In the present study of 36 clinically stable patients with precapillary PH, 75.0% were found to suffer from a degree of SDB, with the vast majority of SDB fulfilling the criteria of OSA. Furthermore, 50% of the subjects had evidence of nocturnal hypoxemia. Despite the high prevalence of OSA in the cohort, most patients were classified as having mild OSA, but the prevalence of nocturnal hypoxemia was elevated, regardless of the presence of SDB. Moreover, mPAP values were the only significant and independent predictor of the average SpO2 values, suggesting that the severity of PH (estimated by mPAP) can infer the presence of sleep hypoxemia. Our findings concur with those of previous studies and show that PH severity is associated with the degree of hypoxemia during sleep [15, 29].
The frequency of SDB in patients with precapillary PH is generally high, with some studies reporting a high prevalence of both OSA and CSA [17, 20, 30], and another suggesting a marked predominance of OSA over CSA . In one cross-sectional study that evaluated 52 subjects with Group 1 PAH, SDB was present in 71% (56% had OSA and 44% CSA) . Similarly, among 38 outpatients with idiopathic PAH (n = 23) or CTEPH (n = 15), a high SDB prevalence was found, with CSA being clearly predominant . However, in another recent study that evaluated 71 patients with precapillary PH (41% males) and 35 matched controls, OSA was detected in 68% of the precapillary PH patients as compared to 5% among controls . Moreover, only 1 PAH patient had CSA (AHI: 12 events/h) without Cheyne-Stokes respiration . Similar to our findings, nocturnal hypoxemia was present in 48% of patients with PAH, and the presence of nocturnal hypoxemia was unrelated to the presence of OSA .
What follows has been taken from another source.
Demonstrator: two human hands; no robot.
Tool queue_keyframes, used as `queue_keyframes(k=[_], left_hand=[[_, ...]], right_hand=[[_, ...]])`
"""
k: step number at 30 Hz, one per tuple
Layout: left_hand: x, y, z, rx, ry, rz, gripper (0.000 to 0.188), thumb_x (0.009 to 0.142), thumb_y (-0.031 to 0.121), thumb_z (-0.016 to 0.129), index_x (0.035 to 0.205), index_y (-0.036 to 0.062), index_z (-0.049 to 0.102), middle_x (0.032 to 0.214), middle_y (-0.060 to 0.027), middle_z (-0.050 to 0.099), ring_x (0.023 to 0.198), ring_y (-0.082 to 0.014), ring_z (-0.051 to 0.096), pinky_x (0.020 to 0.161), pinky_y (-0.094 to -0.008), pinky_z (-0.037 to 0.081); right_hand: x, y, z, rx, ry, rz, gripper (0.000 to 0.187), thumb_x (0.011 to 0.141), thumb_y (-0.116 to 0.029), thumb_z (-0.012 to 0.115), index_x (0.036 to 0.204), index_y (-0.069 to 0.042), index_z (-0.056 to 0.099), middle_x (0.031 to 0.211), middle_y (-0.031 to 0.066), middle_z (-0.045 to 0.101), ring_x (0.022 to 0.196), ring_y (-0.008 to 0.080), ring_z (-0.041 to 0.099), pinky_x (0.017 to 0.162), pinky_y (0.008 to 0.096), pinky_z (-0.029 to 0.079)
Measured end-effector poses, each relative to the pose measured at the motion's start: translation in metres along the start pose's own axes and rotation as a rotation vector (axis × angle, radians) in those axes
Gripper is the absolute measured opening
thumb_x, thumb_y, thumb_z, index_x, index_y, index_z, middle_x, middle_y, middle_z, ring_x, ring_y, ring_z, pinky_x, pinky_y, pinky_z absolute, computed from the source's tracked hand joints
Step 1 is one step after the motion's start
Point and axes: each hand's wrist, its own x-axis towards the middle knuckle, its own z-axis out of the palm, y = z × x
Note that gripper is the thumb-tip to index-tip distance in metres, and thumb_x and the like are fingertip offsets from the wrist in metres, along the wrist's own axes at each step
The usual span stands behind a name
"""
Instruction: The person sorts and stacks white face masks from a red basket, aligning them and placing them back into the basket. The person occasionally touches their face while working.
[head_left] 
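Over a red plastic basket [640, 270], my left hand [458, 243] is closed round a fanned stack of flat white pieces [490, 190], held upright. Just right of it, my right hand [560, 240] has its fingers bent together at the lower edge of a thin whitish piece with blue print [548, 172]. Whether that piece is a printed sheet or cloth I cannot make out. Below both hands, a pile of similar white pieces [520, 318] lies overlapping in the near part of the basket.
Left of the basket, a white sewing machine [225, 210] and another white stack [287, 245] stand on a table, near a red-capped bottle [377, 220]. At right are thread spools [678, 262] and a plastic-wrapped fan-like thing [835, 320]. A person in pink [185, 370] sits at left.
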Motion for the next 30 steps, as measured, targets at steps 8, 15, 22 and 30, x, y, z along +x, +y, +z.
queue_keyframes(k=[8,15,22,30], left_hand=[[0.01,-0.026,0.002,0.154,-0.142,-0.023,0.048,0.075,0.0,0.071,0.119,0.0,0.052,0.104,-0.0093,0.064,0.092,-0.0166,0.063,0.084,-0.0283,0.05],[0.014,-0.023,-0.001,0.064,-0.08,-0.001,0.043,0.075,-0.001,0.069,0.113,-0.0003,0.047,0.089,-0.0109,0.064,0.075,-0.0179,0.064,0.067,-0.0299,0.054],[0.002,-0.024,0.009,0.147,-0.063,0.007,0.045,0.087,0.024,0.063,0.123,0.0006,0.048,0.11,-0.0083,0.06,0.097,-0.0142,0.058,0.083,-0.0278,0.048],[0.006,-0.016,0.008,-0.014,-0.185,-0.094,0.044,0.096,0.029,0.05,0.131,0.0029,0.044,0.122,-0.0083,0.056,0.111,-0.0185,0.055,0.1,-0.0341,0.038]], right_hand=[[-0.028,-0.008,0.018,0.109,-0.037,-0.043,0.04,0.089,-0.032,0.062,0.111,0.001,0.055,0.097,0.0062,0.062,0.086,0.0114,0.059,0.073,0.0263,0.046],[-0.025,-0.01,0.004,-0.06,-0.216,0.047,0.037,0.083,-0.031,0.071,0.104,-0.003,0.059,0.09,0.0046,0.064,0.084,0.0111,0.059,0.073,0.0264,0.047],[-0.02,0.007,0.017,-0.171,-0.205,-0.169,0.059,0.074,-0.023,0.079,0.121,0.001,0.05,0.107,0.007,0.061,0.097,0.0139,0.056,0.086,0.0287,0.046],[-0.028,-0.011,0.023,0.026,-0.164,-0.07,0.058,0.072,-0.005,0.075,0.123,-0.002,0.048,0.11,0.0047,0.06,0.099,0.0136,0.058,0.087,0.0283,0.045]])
We should emphasize that sleep-related hypoxemia is a prevalent disturbance among precapillary PH patients with a widely variable percentage of subjects displaying sleep-related hypoxemia depending on the oximetry-derived criterion used to assess nocturnal desaturation [32, 33]. All such studies, albeit only a few in number, suggest that the presence of nocturnal hypoxemia occurs regardless of the presence of SDB, and when present is frequently associated with a worse prognosis in patients suffering from PAH [20, 32, 33]. In a small cohort of 13 PAH individuals, nocturnal hypoxemia was reported in 10/13 patients . Another study found that 30 of 43 PAH patients exhibited nocturnal desaturation, with those patients with desaturations during sleep also suffering from higher mPAP values and lower cardiac index . In a cohort of 63 individuals with PAH or CTEPH, 63% had nocturnal hypoxemia , while in another previous study that included 15 PAH patients, only 2 had sleep apnea, but 8 patients had sleep-related hypoxemia without the presence of sleep apnea .
Although hypoxemia during sleep is frequent in precapillary PH, the underlying mechanism still remains unclear. It is usually advanced that ventilation-perfusion mismatch and narrowing of the distal airways, increasing the pulmonary physiologic dead space underlie the higher frequency of hypoxemic events in PAH [36–38]. Of note, the presence of continuous nocturnal hypoxemia, rather than the presence of SDB-related intermittent hypoxemia has been implicated in a poor prognosis among PAH patients , possibly because chronic hypoxemia promotes hypoxic pulmonary vasoconstriction and pulmonary vascular remodeling . Notwithstanding, pulse oximetry has been proposed as part of the routine assessment of patients with PAH to detect the presence of nocturnal hypoxemia . However, oximetry alone may not be a sufficiently accurate diagnostic test for identifying SDB in precapillary PH patients  because of inadequate discriminatory power when compared to PSG .
Our study is not without limitations. First, it was conducted in a single institution, which may limit its generalizability and therefore requires external validation. Second, the sample size was relatively small, which could lead to type 2 beta errors, such that our findings must be considered with caution. Third, all study participants were evaluated with a sleep test on a single night and the possibility of night-to-night variability must be considered. Fourth, the diagnosis of OSA was based on the RDI obtained from an HSAT, which may underestimate the actual prevalence and severity of SDB. Finally, as the hemodynamic parameters were not evaluated in close temporal proximity or concurrently with the HSAT, inferences from the associations between these two sets of measures require caution.